Tribe and Fire

Another day of threaded media to reinforce my personal biases. Thought I’d share since it feels so cosmic. 😉

Often I find myself with an acute urge to connect with one or a few of my friends. I have long since learned to act joyfully on these urges; in college I wrote letters on pretty stationery and mailed them with confetti (100 in my first year alone). As life got busier that evolved to cards and postcards. And now it’s often an email or text, these days with attached memes or songs, and most recently the 8 minute phone call… I still indulge in the luxury of snail mail often, though.

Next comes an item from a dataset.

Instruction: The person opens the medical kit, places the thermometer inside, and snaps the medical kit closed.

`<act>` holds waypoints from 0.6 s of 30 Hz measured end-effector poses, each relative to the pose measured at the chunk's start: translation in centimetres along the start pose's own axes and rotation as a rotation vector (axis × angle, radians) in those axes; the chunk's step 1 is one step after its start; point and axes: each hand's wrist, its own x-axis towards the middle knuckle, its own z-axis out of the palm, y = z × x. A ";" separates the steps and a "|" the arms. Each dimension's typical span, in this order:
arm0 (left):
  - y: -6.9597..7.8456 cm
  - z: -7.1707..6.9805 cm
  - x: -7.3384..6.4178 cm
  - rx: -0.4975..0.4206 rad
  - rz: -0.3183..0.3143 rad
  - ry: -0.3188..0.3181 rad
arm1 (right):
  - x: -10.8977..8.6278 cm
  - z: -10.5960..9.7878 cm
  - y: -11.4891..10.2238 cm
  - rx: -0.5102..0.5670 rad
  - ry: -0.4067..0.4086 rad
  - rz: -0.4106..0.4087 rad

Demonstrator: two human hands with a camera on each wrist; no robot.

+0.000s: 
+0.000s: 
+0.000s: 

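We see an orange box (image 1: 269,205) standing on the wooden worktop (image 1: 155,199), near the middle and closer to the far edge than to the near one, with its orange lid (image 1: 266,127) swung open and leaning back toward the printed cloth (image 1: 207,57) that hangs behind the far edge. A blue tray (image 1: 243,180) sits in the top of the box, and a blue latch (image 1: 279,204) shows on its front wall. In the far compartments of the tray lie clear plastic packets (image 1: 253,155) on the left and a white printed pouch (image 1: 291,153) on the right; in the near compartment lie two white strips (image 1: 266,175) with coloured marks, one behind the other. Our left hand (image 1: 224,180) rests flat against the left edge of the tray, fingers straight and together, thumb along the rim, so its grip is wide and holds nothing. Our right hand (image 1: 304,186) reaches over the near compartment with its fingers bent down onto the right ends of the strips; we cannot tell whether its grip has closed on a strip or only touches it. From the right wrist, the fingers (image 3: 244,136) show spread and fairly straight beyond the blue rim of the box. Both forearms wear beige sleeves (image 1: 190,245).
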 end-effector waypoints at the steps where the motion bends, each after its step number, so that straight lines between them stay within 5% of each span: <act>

Today I looked for something touching to share. Scrolling through photos, cartoons, and memes on the phone and laptop, nothing felt quite right. Then this appeared on my Facebook feed:

So unassuming yet poignant, down to earth and still profound. Perfect. I sent via email and also saved the image for myself, before sharing on my own FB page. The more I read it the more it resonated. “Mostly, we don’t want to harm each other… We want…For the waitress to call us honey… We have so little of each other, now…” So I shared with a few more friends–ones who I know practice making the “fleeting temples” (whom I admire and wish to emulate) and ones for whom I wish to meet and feel deeply the “true dwelling of the holy.”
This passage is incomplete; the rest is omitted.